**Problem description**
Only an exact, complete copy of the listing will serve as the answer.
++++++
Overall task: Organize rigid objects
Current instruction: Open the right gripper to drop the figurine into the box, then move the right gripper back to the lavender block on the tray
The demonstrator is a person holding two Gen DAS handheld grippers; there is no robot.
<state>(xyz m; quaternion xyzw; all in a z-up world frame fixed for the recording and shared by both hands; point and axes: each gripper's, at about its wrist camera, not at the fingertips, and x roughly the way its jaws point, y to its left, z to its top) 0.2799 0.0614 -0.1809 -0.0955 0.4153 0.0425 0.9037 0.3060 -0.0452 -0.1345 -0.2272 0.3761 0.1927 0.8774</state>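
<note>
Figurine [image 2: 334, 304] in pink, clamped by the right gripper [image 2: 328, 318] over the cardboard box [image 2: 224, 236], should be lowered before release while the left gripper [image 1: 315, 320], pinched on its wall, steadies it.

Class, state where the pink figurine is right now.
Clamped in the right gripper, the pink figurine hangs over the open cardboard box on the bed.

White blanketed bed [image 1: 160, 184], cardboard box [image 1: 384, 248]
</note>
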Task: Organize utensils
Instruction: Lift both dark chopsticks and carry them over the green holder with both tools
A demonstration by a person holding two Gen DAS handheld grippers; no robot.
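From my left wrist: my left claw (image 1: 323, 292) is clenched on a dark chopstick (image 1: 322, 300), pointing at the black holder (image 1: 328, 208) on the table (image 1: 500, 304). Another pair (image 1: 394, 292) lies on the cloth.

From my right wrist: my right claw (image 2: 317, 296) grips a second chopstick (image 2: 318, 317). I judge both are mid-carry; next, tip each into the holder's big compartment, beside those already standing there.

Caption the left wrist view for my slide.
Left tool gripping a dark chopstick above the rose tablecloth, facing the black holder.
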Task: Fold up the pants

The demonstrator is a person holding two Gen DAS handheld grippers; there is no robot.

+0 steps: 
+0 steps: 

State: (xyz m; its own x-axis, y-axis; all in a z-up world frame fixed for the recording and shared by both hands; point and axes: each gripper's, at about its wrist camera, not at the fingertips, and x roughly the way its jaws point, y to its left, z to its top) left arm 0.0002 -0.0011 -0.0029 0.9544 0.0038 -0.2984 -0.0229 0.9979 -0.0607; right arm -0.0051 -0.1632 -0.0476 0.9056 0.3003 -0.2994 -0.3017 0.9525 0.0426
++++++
**Result for this task**
Overall task: Organize rigid objects
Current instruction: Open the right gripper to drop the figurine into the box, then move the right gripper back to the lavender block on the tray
The demonstrator is a person holding two Gen DAS handheld grippers; there is no robot.
<state>(xyz m; quaternion xyzw; all in a z-up world frame fixed for the recording and shared by both hands; point and axes: each gripper's, at about its wrist camera, not at the fingertips, and x roughly the way its jaws point, y to its left, z to its top) 0.2799 0.0614 -0.1809 -0.0955 0.4153 0.0425 0.9037 0.3060 -0.0452 -0.1345 -0.2272 0.3761 0.1927 0.8774</state>
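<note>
Figurine [image 2: 334, 304] in pink, clamped by the right gripper [image 2: 328, 318] over the cardboard box [image 2: 224, 236], should be lowered before release while the left gripper [image 1: 315, 320], pinched on its wall, steadies it.

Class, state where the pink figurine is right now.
Clamped in the right gripper, the pink figurine hangs over the open cardboard box on the bed.

White blanketed bed [image 1: 160, 184], cardboard box [image 1: 384, 248]
</note>
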Task: Organize utensils
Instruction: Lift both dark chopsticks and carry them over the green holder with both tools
A demonstration by a person holding two Gen DAS handheld grippers; no robot.
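From my left wrist: my left claw (image 1: 323, 292) is clenched on a dark chopstick (image 1: 322, 300), pointing at the black holder (image 1: 328, 208) on the table (image 1: 500, 304). Another pair (image 1: 394, 292) lies on the cloth.

From my right wrist: my right claw (image 2: 317, 296) grips a second chopstick (image 2: 318, 317). I judge both are mid-carry; next, tip each into the holder's big compartment, beside those already standing there.

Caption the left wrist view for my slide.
Left tool gripping a dark chopstick above the rose tablecloth, facing the black holder.
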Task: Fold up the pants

The demonstrator is a person holding two Gen DAS handheld grippers; there is no robot.

+0 steps: 
+0 steps: 

State: (xyz m; its own x-axis, y-axis; all in a z-up world frame fixed for the recording and shared by both hands; point and axes: each gripper's, at about its wrist camera, not at the fingertips, and x roughly the way its jaws point, y to its left, z to its top) left arm 0.0002 -0.0011 -0.0029 0.9544 0.0038 -0.2984 -0.0229 0.9979 -0.0607; right arm -0.0051 -0.1632 -0.0476 0.9056 0.3003 -0.2994 -0.3017 0.9525 0.0426

The complete answer has been presented.